Deploy a TiDB Cluster across Multiple Kubernetes Clusters

To deploy a TiDB cluster across multiple Kubernetes clusters refers to deploying one TiDB cluster on multiple interconnected Kubernetes clusters. Each component of the cluster is distributed on multiple Kubernetes clusters to achieve disaster recovery among Kubernetes clusters. The interconnected network of Kubernetes clusters means that Pod IP can be accessed in any cluster and between clusters, and Pod FQDN records can be looked up by querying the DNS service in any cluster and between clusters.

Prerequisites

You need to configure the Kubernetes network and DNS so that the Kubernetes cluster meets the following conditions:

  • The TiDB components on each Kubernetes cluster can access the Pod IP of all TiDB components in and between clusters.
  • The TiDB components on each Kubernetes cluster can look up the Pod FQDN of all TiDB components in and between clusters.

To build multiple connected EKS or GKE clusters, refer to Build Multiple Interconnected AWS EKS Clusters or Build Multiple Interconnected GCP GKE Clusters.

Supported scenarios

Currently supported scenarios:

  • Deploy a new TiDB cluster across multiple Kubernetes clusters.
  • Deploy new TiDB clusters that enable this feature on other Kubernetes clusters and join the initial TiDB cluster.

Experimentally supported scenarios:

  • Enable this feature for a cluster that already has data. If you need to perform this action in a production environment, it is recommended to complete this requirement through data migration.

Unsupported scenarios:

  • You cannot interconnect two clusters that already have data. You might perform this action through data migration.

Deploy a cluster across multiple Kubernetes clusters

Before you deploy a TiDB cluster across multiple Kubernetes clusters, you need to first deploy the Kubernetes clusters required for this operation. The following deployment assumes that you have completed Kubernetes deployment.

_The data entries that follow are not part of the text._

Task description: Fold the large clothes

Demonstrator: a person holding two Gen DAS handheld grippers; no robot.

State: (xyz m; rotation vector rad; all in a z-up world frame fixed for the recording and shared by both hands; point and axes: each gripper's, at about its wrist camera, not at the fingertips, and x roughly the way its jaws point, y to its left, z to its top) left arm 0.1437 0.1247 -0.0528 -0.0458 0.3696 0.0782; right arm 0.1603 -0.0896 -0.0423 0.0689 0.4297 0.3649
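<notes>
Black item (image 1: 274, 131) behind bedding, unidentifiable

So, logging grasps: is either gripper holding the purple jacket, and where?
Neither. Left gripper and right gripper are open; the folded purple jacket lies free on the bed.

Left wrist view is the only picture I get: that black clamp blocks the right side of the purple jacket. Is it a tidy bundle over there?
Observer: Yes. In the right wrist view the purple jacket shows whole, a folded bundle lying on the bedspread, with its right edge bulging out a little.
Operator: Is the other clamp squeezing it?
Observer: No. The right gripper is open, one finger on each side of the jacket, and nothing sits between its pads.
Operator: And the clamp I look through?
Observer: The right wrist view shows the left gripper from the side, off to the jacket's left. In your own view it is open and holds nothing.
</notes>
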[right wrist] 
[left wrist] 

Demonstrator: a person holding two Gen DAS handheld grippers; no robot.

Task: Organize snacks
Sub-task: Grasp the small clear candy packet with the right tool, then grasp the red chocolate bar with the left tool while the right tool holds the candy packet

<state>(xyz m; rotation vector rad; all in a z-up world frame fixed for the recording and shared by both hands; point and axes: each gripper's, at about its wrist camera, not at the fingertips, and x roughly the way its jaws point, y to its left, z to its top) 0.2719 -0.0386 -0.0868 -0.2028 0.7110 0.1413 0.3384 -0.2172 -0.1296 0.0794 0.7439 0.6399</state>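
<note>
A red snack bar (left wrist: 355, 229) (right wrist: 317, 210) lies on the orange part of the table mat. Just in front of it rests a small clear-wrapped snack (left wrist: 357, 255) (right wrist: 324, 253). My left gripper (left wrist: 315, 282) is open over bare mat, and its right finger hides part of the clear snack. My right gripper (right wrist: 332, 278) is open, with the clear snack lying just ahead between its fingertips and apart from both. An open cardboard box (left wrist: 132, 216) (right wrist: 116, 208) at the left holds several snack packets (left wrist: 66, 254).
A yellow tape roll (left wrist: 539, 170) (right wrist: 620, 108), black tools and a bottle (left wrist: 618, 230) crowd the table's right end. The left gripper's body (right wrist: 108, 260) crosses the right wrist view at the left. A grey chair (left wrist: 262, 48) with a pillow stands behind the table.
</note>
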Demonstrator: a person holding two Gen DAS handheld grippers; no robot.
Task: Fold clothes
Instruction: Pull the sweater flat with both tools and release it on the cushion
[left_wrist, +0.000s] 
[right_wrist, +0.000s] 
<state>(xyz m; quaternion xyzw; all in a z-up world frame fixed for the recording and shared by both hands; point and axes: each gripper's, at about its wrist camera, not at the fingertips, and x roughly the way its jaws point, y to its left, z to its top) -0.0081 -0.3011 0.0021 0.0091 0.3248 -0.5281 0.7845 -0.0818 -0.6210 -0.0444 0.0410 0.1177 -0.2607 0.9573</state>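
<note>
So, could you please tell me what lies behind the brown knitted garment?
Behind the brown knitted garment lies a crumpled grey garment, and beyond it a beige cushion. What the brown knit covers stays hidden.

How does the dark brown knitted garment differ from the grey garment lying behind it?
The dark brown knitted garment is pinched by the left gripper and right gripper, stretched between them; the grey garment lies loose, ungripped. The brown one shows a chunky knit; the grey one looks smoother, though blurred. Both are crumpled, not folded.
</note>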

The following takes the deployment of one TiDB cluster across two Kubernetes clusters as an example. One TidbCluster is deployed in each Kubernetes cluster.

In the following sections, ${tc_name_1} and ${tc_name_2} refer to the name of TidbCluster that will be deployed in each Kubernetes cluster. ${namespace_1} and ${namespace_2} refer to the namespace of TidbCluster. ${cluster_domain_1} and ${cluster_domain_2} refer to the Cluster Domain of each Kubernetes cluster.

Step 1. Deploy the initial TidbCluster

Create and deploy the initial TidbCluster.

  1. cat << EOF | kubectl apply -n ${namespace_1} -f -
  2. apiVersion: pingcap.com/v1alpha1
  3. kind: TidbCluster
  4. metadata:
  5. name: "${tc_name_1}"
  6. spec:
  7. version: v5.4.0
  8. timezone: UTC
  9. pvReclaimPolicy: Delete
  10. enableDynamicConfiguration: true
  11. configUpdateStrategy: RollingUpdate
  12. clusterDomain: "${cluster_domain_1}"
  13. acrossK8s: true
  14. discovery: {}
  15. pd:
  16. baseImage: pingcap/pd
  17. maxFailoverCount: 0
  18. replicas: 1
  19. requests:
  20. storage: "10Gi"
  21. config: {}
  22. tikv:
  23. baseImage: pingcap/tikv
  24. maxFailoverCount: 0
  25. replicas: 1
  26. requests:
  27. storage: "10Gi"
  28. config: {}
  29. tidb:
  30. baseImage: pingcap/tidb
  31. maxFailoverCount: 0
  32. replicas: 1
  33. service:
  34. type: ClusterIP
  35. config: {}
  36. EOF

The descriptions of the related fields are as follows:

  • spec.acrossK8s: Specifies whether the TiDB cluster is deployed across Kubernetes clusters. In this example, this field must be set to true.

  • spec.clusterDomain: If this field is set, the Pod FQDN which contains the cluster domain is used as the address for inter-component access.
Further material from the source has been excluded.